お彼岸に思う | ふんわりシフォン

お彼岸に思う

お彼岸です

亡くなった祖父や祖母も帰ってきていることでしょう。

風が強いので

ハクモクレンの花びらが

はらりと散ることでしょう

はらり はらり





思い出でのなかで蘇るのは

祖母との草餅つくり

お供をしての買い物

いきつけのお店のお団子

縫い物が得意だった、祖母のために、何十という針を糸ごとに通してあげたこと。






祖母の影響でわたしたち兄妹は、ほんの少し着物に関わりを持ちました。

高校で浴衣を仕立ていまだに着ています。

兄は染色の専門学校へ進みとある方に師事していたのですが、その道は断念して家業を継いでいます。

ネットで販売するとか、美術展に出品するなどの選択肢をすすめたのですが、受け入れてはくれず、今に至ります。

賞を取ることが知名度につながるので、ひとつのスタイルを築いて、そこそこ売れた人のなかには発展性のない作品を作り続けている人もいるそうです。

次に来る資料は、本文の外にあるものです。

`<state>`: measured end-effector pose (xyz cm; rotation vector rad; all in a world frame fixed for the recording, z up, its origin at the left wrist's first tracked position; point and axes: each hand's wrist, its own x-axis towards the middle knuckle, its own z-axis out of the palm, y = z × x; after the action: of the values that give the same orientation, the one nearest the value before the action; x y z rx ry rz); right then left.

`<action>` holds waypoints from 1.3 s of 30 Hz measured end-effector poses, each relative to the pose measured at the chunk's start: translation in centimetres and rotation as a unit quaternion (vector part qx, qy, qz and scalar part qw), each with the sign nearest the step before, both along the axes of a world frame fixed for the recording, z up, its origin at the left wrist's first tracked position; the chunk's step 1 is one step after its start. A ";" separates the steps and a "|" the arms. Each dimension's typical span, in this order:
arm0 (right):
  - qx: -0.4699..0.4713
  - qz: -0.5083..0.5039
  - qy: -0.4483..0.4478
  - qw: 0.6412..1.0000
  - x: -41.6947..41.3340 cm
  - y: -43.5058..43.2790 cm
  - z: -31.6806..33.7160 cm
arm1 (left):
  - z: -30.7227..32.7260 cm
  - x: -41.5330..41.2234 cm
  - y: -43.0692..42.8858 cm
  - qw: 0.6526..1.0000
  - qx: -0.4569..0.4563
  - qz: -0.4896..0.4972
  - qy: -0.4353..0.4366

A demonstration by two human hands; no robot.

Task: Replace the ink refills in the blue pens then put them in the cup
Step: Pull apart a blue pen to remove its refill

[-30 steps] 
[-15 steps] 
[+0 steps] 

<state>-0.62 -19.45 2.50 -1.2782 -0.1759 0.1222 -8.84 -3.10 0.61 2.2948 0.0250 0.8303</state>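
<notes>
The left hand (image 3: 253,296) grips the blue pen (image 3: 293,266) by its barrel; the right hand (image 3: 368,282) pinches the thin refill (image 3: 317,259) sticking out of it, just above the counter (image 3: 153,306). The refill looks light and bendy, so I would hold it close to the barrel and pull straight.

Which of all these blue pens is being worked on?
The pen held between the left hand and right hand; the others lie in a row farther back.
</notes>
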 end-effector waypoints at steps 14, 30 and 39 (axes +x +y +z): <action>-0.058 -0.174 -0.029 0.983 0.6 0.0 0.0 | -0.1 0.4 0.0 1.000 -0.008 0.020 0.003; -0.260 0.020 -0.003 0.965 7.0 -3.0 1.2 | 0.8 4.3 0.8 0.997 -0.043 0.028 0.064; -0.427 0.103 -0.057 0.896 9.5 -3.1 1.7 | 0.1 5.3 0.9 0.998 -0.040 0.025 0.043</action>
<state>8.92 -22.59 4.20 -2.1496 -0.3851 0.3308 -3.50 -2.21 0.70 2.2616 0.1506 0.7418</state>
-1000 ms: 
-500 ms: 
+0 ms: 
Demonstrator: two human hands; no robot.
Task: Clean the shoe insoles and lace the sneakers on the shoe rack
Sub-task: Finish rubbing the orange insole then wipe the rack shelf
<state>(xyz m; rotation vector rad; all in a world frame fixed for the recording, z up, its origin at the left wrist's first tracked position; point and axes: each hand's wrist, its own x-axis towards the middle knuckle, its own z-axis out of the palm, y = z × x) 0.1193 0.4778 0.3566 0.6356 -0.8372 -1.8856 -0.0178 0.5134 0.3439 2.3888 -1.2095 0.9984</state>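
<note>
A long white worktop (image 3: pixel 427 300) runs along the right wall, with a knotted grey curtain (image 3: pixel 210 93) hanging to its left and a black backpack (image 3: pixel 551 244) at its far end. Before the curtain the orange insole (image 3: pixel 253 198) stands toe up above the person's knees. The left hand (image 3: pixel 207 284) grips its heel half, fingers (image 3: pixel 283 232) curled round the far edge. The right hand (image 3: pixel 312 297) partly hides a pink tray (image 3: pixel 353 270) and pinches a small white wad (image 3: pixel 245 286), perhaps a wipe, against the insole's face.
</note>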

スタイルを築くこと、それから伝統というスタイルもあるのですが、華やかな明治の着物の自由な気風を見ると、もっと自由にもっと楽に着物を作ってもらいたかったなと思います。





着物への憧れは、機織りや仕立て、刺繍といった伝統工芸への道に誘います。

いつかそういった道に進むこともあるかも。




お彼岸には
過去や未来が交差して、懐かしく暖かい思いがあります。